Exercise material:
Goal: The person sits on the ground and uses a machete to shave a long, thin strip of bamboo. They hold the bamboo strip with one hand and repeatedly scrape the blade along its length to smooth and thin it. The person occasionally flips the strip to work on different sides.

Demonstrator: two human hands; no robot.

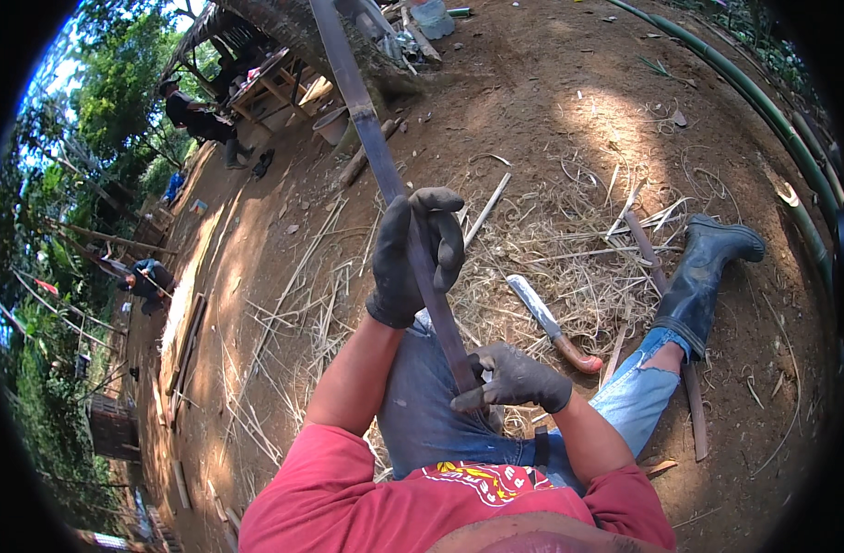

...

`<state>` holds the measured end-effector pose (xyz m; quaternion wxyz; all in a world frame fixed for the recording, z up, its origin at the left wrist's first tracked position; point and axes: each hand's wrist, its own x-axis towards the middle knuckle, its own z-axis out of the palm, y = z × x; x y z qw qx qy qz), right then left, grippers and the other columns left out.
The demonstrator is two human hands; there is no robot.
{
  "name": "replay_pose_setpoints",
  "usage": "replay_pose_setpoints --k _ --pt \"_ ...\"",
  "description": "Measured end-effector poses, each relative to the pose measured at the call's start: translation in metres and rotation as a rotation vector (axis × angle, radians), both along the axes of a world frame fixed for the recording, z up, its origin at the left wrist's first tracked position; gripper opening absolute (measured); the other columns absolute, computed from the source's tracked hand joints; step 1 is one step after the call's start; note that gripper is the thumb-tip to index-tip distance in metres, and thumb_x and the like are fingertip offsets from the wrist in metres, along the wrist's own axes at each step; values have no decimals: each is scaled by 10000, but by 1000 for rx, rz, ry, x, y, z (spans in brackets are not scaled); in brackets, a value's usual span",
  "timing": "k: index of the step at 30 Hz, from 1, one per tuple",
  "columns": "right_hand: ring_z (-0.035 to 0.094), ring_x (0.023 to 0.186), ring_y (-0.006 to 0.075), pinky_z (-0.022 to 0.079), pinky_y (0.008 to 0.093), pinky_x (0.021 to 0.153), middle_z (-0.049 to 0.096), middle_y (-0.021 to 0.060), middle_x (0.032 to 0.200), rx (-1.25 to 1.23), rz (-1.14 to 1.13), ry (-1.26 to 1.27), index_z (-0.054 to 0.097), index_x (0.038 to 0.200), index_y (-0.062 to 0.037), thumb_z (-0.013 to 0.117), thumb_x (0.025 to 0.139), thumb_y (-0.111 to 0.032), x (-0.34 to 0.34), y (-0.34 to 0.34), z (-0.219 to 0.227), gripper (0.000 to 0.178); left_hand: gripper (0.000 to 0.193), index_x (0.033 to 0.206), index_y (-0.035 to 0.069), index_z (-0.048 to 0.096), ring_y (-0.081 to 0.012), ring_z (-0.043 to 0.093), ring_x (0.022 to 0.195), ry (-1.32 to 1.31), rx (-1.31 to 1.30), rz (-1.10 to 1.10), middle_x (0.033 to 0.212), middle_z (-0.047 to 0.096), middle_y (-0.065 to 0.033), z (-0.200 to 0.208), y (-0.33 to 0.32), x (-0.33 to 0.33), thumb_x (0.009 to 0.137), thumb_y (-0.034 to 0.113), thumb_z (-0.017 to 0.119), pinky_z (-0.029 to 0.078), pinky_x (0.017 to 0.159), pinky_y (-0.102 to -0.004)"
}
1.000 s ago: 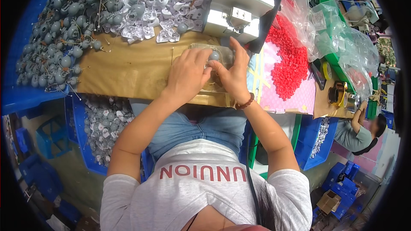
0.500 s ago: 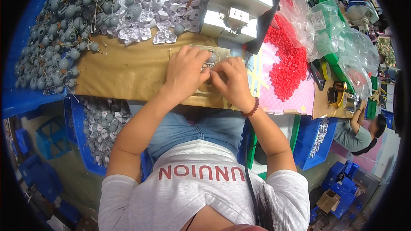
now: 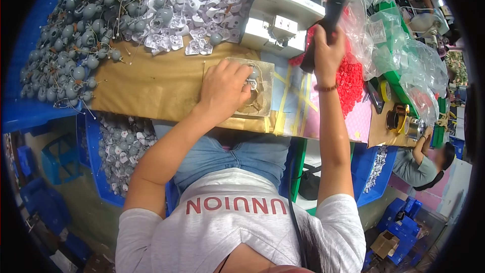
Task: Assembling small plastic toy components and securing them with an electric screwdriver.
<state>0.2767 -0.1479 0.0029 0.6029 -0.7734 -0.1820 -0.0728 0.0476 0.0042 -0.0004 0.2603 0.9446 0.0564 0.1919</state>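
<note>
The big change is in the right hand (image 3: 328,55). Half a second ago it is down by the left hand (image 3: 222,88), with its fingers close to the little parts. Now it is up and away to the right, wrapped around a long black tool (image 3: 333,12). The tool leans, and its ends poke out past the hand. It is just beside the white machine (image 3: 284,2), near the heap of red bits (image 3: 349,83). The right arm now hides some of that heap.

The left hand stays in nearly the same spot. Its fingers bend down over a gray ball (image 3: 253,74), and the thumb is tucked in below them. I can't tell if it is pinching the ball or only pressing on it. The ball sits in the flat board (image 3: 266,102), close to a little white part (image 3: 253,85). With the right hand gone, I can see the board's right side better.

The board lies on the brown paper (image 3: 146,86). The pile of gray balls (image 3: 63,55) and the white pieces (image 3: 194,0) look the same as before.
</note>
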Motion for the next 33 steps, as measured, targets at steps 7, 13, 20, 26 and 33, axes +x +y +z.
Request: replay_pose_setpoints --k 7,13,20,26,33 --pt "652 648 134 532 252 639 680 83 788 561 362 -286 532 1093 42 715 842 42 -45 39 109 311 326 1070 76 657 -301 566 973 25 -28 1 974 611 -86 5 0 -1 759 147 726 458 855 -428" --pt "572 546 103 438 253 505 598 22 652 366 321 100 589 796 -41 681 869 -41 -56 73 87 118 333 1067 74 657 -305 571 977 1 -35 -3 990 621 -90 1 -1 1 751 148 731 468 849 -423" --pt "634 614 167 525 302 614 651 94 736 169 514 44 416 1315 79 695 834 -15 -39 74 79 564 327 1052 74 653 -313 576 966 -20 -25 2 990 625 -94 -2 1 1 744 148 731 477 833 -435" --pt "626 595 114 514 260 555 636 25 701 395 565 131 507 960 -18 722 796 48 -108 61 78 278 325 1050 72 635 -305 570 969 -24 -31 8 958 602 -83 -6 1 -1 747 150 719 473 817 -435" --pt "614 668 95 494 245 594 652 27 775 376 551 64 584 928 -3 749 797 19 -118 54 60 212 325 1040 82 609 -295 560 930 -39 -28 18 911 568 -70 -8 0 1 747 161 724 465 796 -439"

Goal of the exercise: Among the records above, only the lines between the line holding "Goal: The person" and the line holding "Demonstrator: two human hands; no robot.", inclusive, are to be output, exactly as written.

Written response:
Goal: The person sits on the ground and uses a machete to shave a long, thin strip of bamboo. They hold the bamboo strip with one hand and repeatedly scrape the blade along its length to smooth and thin it. The person occasionally flips the strip to work on different sides.

Demonstrator: two human hands; no robot.

No more output is required for this exercise.